### WORK REQUIRED
Beginning at the top of the data below, restate every line word for word until the line containing "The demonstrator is" has been included, and omit the pictures.

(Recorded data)
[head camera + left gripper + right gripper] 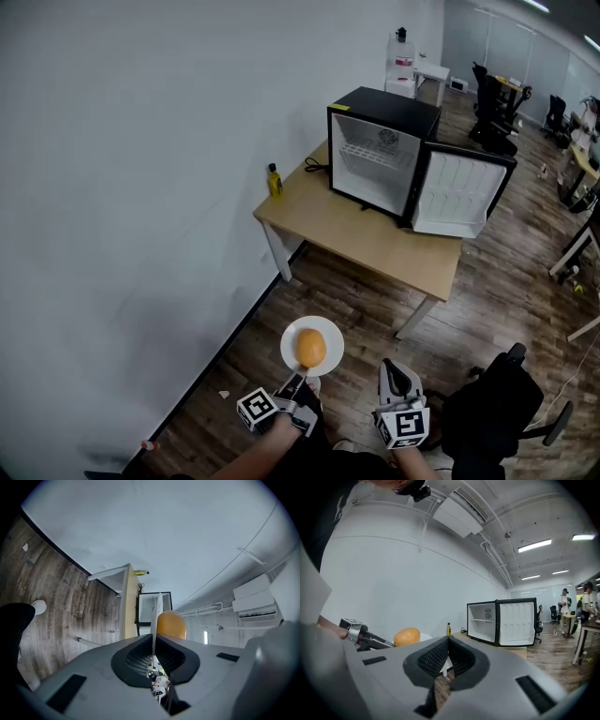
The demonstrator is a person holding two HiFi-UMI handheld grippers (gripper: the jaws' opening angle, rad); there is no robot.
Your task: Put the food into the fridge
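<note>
Closest to me in the head view are both tools, low in the frame. My left gripper (299, 378) is clamped on the near rim of a white plate (291, 337), and the food (311, 348), a round orange piece, sits loose in the middle of it. My right gripper (396, 371) hangs just beside the plate, touching nothing. The fridge (380, 150) stands well ahead on a wooden table (375, 242) with its door (464, 192) swung wide and a yellow bottle (275, 180) near the wall.

From the left gripper view, the left gripper (154, 637) has its jaws pressed thin on the plate (157, 609), seen edge-on, with the food (171, 625) bulging to one side of it. The fridge (149, 607) shows beyond.

From the right gripper view, the right gripper (446, 641) has its jaws together with nothing between them. The food (407, 636) and a sliver of plate (424, 637) lie off to the left, and the fridge (499, 620) faces me with its shelf bare.

My guess is that the plate is stiff, smooth and breakable, and a pinch on one rim gives it leverage to droop. The food looks light but round enough to roll, so I would carry it level. The rim is the only sensible hold, and my free tool could steady the far edge.
</note>
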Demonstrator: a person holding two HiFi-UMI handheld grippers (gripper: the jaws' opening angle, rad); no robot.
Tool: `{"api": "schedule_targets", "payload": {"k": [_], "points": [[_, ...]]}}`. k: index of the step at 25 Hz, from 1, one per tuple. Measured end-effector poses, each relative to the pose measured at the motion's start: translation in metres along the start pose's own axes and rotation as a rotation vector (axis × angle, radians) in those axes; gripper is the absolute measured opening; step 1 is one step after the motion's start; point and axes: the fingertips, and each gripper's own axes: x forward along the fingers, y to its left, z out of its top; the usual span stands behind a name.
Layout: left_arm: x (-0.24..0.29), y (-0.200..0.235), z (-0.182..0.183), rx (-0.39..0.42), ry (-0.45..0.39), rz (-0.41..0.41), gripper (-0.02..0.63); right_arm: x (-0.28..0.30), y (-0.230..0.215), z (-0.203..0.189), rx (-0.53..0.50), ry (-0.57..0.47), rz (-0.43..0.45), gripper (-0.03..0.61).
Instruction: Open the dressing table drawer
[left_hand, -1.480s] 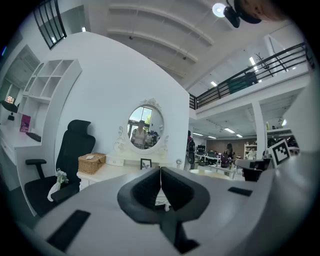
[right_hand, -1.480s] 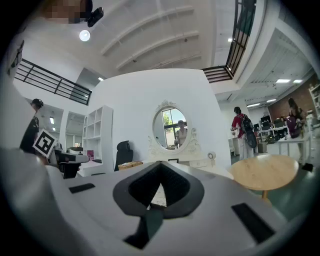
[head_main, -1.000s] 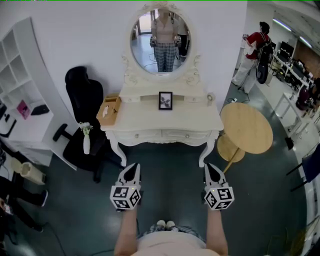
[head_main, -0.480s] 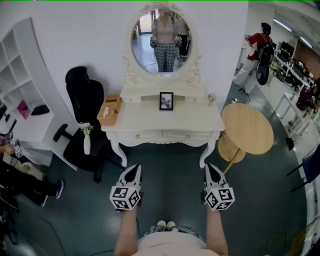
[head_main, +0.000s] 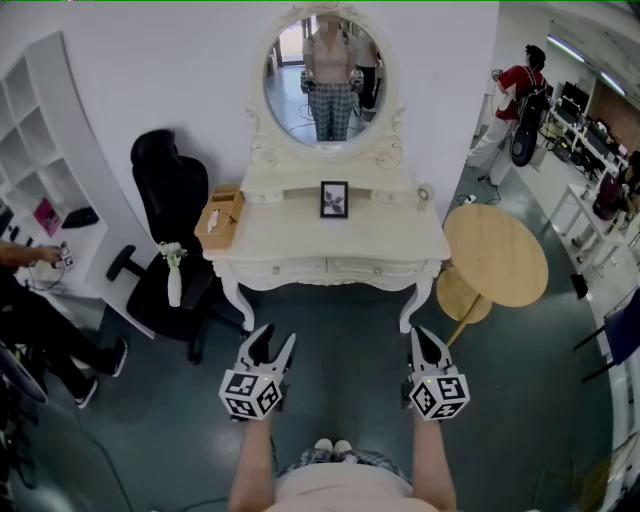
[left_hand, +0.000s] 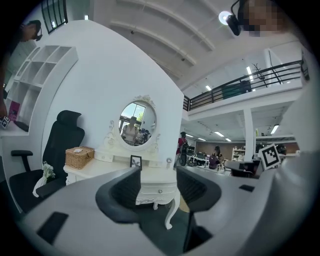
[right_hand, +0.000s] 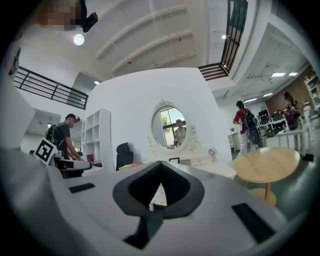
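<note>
While both claws are pointing level at the dressing table (head_main: 300, 240) from well back, neither one is touching it. The left claw (head_main: 275, 340) is opening its jaws, which are standing apart with nothing between them; through the gap, the left gripper view is showing only the table's front and one curved leg far off. The right claw (head_main: 424, 335) is sitting clenched, its tips meeting, and is grasping nothing. The two front drawers (head_main: 285, 269) are sitting shut, side by side in the rail under the worktop (head_main: 385, 235). A wicker basket (head_main: 220, 218) is resting at the worktop's left end, and a small picture frame (head_main: 334, 199) is standing upright at the back middle, below the oval mirror (head_main: 328, 80), which is reflecting a standing person. A black office chair (head_main: 170, 200) is standing just left of the table, with a white vase (head_main: 173, 285) holding a flower showing against it. A round wooden side table (head_main: 494, 255) is standing just to the right. Farther off at the right, a person in a red top (head_main: 512, 90) is standing by some desks
</note>
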Motion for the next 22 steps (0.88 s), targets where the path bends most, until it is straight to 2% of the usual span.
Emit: {"api": "schedule_targets", "payload": {"k": [3,5,22], "points": [[-0.001,0.002,-0.001,-0.001,0.001,0.000,0.296,0.000,0.002,-0.001,0.000,0.002,-0.003,0.016],[0.000,0.003,-0.002,0.002,0.000,-0.002,0.317,0.000,0.003,-0.002,0.001,0.003,-0.004,0.016],[0.017,0.026,-0.010,0.007,0.012,-0.033,0.334,0.012,0.009,-0.012,0.004,-0.007,-0.043,0.016]]}}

### ANSWER SECTION
[head camera + left gripper + right gripper] 
The demonstrator is a person holding two HiFi-UMI handheld grippers (gripper: the jaws' opening angle, rad); there is no robot.

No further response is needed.